We’d just arrived in Claddach, the tiny Highland town where we’d grown up, and we were enjoying a welcome family dinner. My mum was there, my sharp-tongued cousin Harry and her wife Louise, and Harry’s mum, Suky – my mum’s twin sister. It was brilliant.

In exactly one week and one day from now, Jamie and I would be married. Harry was right, it had taken us a long time to get here, but now we had arrived. And everything was going to be perfect.

‘Can I just say,’ I said looking round the table. ‘That I am so excited and relieved to finally be here. I know this week – and of course Saturday itself – is going to be the best week of my – of our – lives.’

Mum, who was sitting on the other side of me to Jamie, squeezed my arm.

‘It’s going to be wonderful,’ she said.

A commotion at the back door made us all look round, and our great friends Eva and Allan fell into the kitchen, stamping snow from their boots.

‘It’s coming down very heavily out there,’ Eva said in her brisk Yorkshire accent. ‘It’s bloody freezing.’

She spotted me and swooped, gathering me into her considerable chest and hugging me so tightly I couldn’t speak.

‘There’s nothing of you, love,’ she said. ‘Have you been doing that five:three diet?’

I wriggled out of her hug and grinned. Eva always told me and Harry – and now Louise too – we were too thin.

‘I’ve got a dress to fit into,’ I said. ‘A beautiful, wonderful dress.’ I looked at Allan. ‘How’s everything at the café?’

‘It’s grand,’ Allan said, pulling up a chair. We all shuffled round, and almost imperceptibly the table seemed to grow, just enough, so we all fitted. I glanced at Mum and she winked at me.

Allan produced a fat, green cardboard file.

‘We’re all set,’ he said. Jamie and I were getting married at the café that was owned by Mum, Suky and Eva. It had a gallery upstairs, called The Room Upstairs, which was run by artist Allan, and where they held functions. Its big windows gave it an amazing view over the loch, and it was the ideal venue for our wedding.

Allan opened the folder.

‘Hang on,’ I said. I waggled my fingers over the table, which was covered in dirty plates, and watched in satisfaction as they all rose into the air in a shower of pink sparks and stacked themselves neatly in the dishwasher.

‘Ah witchcraft,’ said Jamie happily, leaning back in his chair and taking a sip of wine. ‘It makes life so much easier.’

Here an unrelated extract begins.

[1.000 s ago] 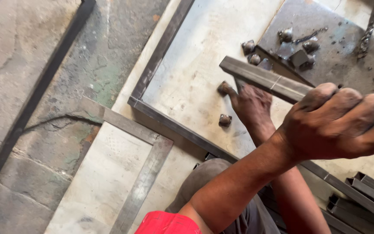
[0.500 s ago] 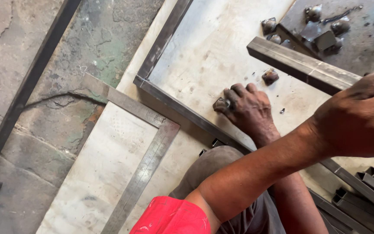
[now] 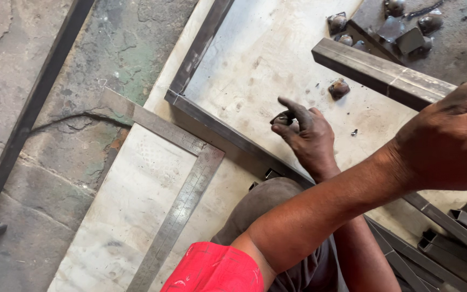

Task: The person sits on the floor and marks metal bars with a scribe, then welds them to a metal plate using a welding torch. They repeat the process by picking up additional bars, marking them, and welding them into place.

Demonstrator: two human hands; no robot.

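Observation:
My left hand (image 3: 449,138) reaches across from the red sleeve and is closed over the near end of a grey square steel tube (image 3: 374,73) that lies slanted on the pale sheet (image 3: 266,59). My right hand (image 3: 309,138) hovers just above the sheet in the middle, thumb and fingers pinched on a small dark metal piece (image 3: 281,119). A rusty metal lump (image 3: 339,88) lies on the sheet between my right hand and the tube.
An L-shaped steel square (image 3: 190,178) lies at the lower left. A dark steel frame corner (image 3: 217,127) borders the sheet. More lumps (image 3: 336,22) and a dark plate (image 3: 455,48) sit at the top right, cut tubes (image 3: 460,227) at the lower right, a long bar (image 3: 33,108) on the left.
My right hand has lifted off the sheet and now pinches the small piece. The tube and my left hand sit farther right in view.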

He was right. I came from a family of witches – me, Mum, Suky and Harry all had the gift. We could clear a dirty kitchen with a flick of the wrist, produce bottles of wine on a whim, and help people with all sorts of problems. Mum, Suky and Eva – who was also a witch – enchanted the cakes and biscuits they sold at the café. Sometimes the help they gave was asked for, sometimes it wasn’t, but it always worked. Harry had built a whole career out of her talents, with a website for witches called Inharmony.com (http://www.Inharmony.com) and a luxury spa in Edinburgh where she offered up spells on demand for extortionate prices. Me, I was a lawyer and for years I’d shied away from my witchcraft. Now, though, I embraced it – mostly. Jamie, who was a doctor like both his parents, loved that I could tidy our tiny house in seconds or find a taxi in the pouring rain.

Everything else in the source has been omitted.